On this Student Spotlight: Can you learn while sleeping?
Sadie Witkowski, PhD candidate in the department of Brain, Behavior and Cognition at Northwestern University, delves into whether our brains are still working while we doze.
Sadie is in her third year of graduate school at Northwestern University in the Brain Behavior and Cognition area of the Psychology department. Her research focuses on sleep and memory – particularly how memories can be strengthened during sleep. In her spare time, she has started a podcast called PhDrinking in which she interviews grad students about their research for a non-peer audience.
Sleep and Memory
My lab studies the process of memory consolidation, or how you take all the information you learned throughout the day and decide which information your brain wants to keep and which to toss.
We study memory consolidation through a game-like spatial memory task. We use a grid and place items in different positions on the grid, one after another.
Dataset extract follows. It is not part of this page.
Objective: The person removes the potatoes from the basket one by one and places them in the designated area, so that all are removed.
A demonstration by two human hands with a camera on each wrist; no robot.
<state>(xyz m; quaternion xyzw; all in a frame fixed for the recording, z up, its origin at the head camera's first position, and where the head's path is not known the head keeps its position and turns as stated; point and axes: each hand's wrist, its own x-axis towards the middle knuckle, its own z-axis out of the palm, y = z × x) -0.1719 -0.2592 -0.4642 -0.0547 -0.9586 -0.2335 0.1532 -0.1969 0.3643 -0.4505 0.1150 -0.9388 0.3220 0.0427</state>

Thus, participants might see a dog in the upper right hand of the grid and hear a “bark” sound or they might see a wine glass in the lower left corner and hear the clink of people “cheers”ing.
Every item our participants learn is linked with a specific sound cue. Once they learn the locations of all these items, we give our participants 90 minutes to take a nap in the lab. During this nap, we watch their brain waves and wait until they are in their deepest stage of sleep, called slow wave sleep. During this period, we play half of the sounds they heard while learning the locations of the different items. These sound cues don’t wake them up, nor do they have any memory of the sounds playing. But their brain is actually taking in that sound and processing its associated information. So when they wake up from their nap and we have them do the test all over again, they’re actually better at the items they heard while asleep than the ones they didn’t hear.
For example, they would be better at the dog than the wine glass if we played the “bark” during sleep. We call this entire process Targeted Memory Reactivation, or TMR for short. We’re taking a memory and targeting it and telling the brain you should reactivate this memory trace and make it stronger. Using TMR, we’ve started to explore the boundaries of what the brain can rehearse during sleep. It’s still a very new area of research, ripe for exciting new discoveries on memory, the nature of sleep, and potentially even interesting new treatments.